On Thu, 1 Apr 1999, Vijay G Bharadwaj wrote:
I think we are on the same side of things.
> On Wed, 31 Mar 1999, Eric Travis wrote:
>
> > I do have some tcpdumps of pathological runs tucked away - I'll dig for
> > them. However, I'm not so sure your data contradicts me... My errors
> > were intentionally whacking a segment every nth frame (set up the
> > channel emulator to do this for me). For T1 rates, your numbers don't
> > surprise me - they don't contrict me either :o)
> >
> > BER is the wrong metric to be using here. What is important to TCP is
> > segment loss distribution.
>
> Ahh... okay, this is where we are talking at cross purposes...
>
> Yes, periodic error is the worst case, and it will give you horrible
> results because you keep halving the cwnd until it totally dies out.
> However, it is worth noting that whacking every nth frame does not
> constitute a constant BER, because of TCP's congestion control algorithms.
> So you can't use these results to make a statement about acceptable BER.
Right - I was responding to the notion that you can get decent TCP
performance as long as you don't get more than a single loss every
one or two RTTs.
An "acceptable" BER for TCP is no more quantifiable than an acceptable
path latency, there is more information required to make a decision - BER
needs a distribution and a translation into a segment loss before you can
make any critical decisions.
Without a distinction between congestion based loss and corruption
(or erasure) based loss, you really need as clean a link as possible
with TCP.
It is a testiment to TCP's effectiveness that you can get ~50%
utilization over a GEO-hopped T1 with measured BER (over some period)

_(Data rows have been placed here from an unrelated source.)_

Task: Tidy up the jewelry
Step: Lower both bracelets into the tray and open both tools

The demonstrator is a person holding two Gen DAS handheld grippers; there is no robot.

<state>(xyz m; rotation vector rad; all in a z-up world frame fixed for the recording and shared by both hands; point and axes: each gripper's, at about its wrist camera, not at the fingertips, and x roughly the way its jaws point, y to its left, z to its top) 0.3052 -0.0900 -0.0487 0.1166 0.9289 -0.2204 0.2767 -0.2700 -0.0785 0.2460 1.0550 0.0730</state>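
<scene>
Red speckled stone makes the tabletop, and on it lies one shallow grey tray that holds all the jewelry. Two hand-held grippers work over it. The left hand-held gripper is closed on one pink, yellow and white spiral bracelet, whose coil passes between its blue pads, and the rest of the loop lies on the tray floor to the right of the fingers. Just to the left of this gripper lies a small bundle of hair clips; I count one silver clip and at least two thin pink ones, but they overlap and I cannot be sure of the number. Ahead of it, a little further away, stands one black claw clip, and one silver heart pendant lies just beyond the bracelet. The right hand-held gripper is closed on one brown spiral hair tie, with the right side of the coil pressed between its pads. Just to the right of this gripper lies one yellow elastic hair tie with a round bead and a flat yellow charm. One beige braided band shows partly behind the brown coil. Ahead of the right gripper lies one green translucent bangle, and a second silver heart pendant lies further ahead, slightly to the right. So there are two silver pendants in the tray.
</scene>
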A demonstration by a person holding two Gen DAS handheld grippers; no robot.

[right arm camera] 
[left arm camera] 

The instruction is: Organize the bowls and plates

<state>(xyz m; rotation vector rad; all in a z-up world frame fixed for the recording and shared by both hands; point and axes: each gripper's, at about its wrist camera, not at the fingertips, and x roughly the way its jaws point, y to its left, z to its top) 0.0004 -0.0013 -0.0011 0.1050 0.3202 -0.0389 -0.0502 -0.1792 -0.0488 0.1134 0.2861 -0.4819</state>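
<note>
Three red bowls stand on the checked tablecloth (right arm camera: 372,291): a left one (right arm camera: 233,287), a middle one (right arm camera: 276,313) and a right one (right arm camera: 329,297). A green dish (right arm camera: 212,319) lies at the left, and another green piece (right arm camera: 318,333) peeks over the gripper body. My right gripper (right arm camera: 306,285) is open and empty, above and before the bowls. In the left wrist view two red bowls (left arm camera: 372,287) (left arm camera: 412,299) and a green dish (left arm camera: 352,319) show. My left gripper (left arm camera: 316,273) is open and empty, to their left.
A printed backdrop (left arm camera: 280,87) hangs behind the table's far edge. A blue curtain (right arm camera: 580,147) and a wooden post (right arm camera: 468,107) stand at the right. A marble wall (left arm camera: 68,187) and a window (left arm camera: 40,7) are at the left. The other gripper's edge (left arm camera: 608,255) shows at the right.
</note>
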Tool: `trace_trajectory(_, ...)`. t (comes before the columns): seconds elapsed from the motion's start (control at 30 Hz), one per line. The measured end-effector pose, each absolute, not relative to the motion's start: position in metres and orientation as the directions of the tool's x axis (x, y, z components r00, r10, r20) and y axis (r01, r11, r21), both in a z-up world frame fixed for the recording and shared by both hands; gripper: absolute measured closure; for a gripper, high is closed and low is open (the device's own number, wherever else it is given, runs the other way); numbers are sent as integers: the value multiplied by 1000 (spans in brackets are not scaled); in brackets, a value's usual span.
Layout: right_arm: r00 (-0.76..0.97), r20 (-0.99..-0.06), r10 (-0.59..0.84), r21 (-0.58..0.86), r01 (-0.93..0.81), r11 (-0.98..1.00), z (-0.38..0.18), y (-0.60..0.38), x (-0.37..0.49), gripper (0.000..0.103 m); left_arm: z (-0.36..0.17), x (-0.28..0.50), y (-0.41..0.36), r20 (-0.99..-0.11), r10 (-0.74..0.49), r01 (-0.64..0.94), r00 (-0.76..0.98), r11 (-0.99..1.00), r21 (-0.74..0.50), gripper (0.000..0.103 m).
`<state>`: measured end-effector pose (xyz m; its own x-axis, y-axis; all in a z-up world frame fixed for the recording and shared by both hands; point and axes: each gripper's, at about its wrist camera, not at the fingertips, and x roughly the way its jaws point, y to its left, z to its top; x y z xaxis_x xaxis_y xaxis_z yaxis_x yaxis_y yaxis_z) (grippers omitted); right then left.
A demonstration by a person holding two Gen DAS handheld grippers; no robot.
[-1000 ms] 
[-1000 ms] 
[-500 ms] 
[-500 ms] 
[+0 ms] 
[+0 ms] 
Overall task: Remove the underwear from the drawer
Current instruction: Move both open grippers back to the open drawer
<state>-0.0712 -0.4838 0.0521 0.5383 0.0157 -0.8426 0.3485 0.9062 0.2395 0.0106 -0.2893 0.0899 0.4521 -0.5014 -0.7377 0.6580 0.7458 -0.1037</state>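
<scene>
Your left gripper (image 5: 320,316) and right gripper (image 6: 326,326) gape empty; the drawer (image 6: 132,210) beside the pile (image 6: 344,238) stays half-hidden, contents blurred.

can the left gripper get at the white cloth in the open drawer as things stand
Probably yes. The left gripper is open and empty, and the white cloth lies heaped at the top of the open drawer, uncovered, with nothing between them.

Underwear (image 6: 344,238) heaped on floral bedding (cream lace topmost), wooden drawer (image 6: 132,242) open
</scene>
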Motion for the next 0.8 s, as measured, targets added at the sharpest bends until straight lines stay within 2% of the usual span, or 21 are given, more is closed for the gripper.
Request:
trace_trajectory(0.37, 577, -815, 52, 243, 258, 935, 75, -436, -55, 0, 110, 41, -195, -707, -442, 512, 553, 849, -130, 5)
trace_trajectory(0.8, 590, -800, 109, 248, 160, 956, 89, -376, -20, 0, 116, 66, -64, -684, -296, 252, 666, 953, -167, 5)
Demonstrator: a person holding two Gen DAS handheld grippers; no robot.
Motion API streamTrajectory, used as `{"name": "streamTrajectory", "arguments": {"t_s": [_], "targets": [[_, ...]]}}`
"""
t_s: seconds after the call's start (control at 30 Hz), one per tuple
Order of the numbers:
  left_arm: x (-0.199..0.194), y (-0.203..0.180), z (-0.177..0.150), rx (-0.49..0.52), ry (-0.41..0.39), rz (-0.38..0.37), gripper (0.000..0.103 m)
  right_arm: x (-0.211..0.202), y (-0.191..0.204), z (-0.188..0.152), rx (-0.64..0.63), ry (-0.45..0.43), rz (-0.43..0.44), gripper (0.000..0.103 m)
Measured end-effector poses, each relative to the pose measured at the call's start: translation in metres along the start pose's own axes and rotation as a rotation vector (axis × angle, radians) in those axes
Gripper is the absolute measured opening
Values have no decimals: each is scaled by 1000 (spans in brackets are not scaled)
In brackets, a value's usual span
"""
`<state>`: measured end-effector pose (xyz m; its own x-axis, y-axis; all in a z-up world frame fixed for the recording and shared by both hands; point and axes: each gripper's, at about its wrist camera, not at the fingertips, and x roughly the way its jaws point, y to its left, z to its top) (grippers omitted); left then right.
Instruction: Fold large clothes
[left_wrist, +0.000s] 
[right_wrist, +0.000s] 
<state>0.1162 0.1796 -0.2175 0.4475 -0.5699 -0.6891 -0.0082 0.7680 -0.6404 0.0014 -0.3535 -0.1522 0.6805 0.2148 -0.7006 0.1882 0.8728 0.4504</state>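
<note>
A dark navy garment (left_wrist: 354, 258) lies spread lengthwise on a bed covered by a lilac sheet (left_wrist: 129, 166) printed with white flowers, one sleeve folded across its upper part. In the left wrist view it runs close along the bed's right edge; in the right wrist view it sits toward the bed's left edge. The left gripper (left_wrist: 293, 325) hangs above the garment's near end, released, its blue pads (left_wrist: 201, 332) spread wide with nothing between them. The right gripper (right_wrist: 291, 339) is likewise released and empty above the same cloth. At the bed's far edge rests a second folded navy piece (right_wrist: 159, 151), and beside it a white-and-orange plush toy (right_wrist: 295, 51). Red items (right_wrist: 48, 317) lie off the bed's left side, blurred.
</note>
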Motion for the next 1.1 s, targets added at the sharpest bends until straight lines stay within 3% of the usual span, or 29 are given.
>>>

of 1E-6. Then again, depending on what that T1 is costing *me* to lease,
this still might be unacceptable utilization. Bandwidth is far from free
:o)
> Before I go on, let me state that I agree with you completely when you
> state that segment loss distribution, not BER, is the metric that says the
> most about the effect of error on TCP. Having said that, designers of
> satellite links in the real world must calculate link budgets based on
> BER, and segment loss is not a parameter they can use. Which I think is
> part of the reason this question keeps coming up.
Right - this is one place (amongst many) where I think the paper Phil Karn
proposed during the PILC BOFs can really help. These questions need to
consider the entire system, not just one element.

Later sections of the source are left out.